A guardarlo sembra il protagonista del “Il Vecchio e il Mare” di Hemingway, solo che il mare, là dove vive, non c’è. Siamo nell’entroterra del Parco Nazionale del Cilento e Vallo di Diano, in un paese oramai disabitato, conosciuto oggi col nome di Roscigno Vecchia e che a causa del terreno franoso su cui è impiantato, è stato abbandonato tempo addietro da tutta la popolazione, che si è trasferita più a valle, tranne che dall’ultimo, irriducibile, abitante, Giuseppe Spagnuolo che torna protagonista assoluto in un lavoro fotografico del bravo Antonio Ferolla che con l’obiettivo della sua macchina fotografica ha fermato attimi di una tiepida giornata autunnale a Roscigno dove Spagnuolo si è offerto all’obiettivo con una naturalezza impressionante.

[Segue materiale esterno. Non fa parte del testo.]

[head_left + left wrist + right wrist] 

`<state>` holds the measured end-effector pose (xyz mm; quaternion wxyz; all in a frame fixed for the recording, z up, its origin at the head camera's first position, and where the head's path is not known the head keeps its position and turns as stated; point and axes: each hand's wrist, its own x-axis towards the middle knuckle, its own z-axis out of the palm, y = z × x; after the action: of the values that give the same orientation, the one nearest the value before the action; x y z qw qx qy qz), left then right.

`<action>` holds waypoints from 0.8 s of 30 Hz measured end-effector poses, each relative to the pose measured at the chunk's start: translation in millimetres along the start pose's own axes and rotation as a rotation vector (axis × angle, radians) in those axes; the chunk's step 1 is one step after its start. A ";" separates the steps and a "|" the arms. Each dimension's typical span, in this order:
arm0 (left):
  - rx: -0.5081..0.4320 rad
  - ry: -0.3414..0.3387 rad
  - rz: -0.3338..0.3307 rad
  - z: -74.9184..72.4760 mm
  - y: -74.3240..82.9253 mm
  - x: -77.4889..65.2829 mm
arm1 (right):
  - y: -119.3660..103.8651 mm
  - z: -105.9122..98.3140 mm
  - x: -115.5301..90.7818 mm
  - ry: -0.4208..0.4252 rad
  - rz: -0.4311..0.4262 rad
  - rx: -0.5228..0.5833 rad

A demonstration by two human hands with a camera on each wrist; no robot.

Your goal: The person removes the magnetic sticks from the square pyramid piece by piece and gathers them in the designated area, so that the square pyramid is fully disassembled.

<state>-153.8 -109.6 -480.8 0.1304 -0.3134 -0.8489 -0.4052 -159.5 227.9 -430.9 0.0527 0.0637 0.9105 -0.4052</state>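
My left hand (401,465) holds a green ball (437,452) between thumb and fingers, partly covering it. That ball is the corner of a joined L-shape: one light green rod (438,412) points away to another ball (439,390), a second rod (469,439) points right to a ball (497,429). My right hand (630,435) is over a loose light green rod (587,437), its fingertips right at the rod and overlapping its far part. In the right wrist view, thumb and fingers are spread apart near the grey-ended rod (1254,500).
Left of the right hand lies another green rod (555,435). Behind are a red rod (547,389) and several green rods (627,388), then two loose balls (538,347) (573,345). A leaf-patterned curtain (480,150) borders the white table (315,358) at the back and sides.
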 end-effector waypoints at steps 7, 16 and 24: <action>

“Ho fotografato poco” dice Antonio Ferolla, “forse questa è stata una di quelle poche volte che ho ascoltato di più” e questo è comprensibile quando la relazione umana sovrasta tutto il resto. Laddove la solitudine è temuta in maniera quasi universale, rapportarsi con chi ha deciso deliberatamente di abbracciarla fa scaturire un effetto, che diventa quasi totalizzante.
Ma cos’è oggi Roscigno Vecchia? Un luogo degli spiriti, strade deserte e silenziose che sembrano avere gli occhi, un sibilo continuo che forse è il vento o forse no, è l’incontro tra correnti di terra e di cielo che si infrangono sulle pareti delle case in pietra, insinuandosi tra le fessure aperte dal tempo e dalla terra che si muove. E’ un cultura contadina che non vuole morire, è un insieme di fatiche accumulate nei secoli che ancora oggi si fanno sentire nella piazza mezza lastricata e davanti alle fontane mute.
La natura qua sta riprendendo il suo spazio, sta cancellando lentamente ciò che l’uomo ha costruito lungo secoli di vita e oggi, immortalare quei luoghi come ha fatto Antonio Ferolla, è consegnarli un po’ all’eternità.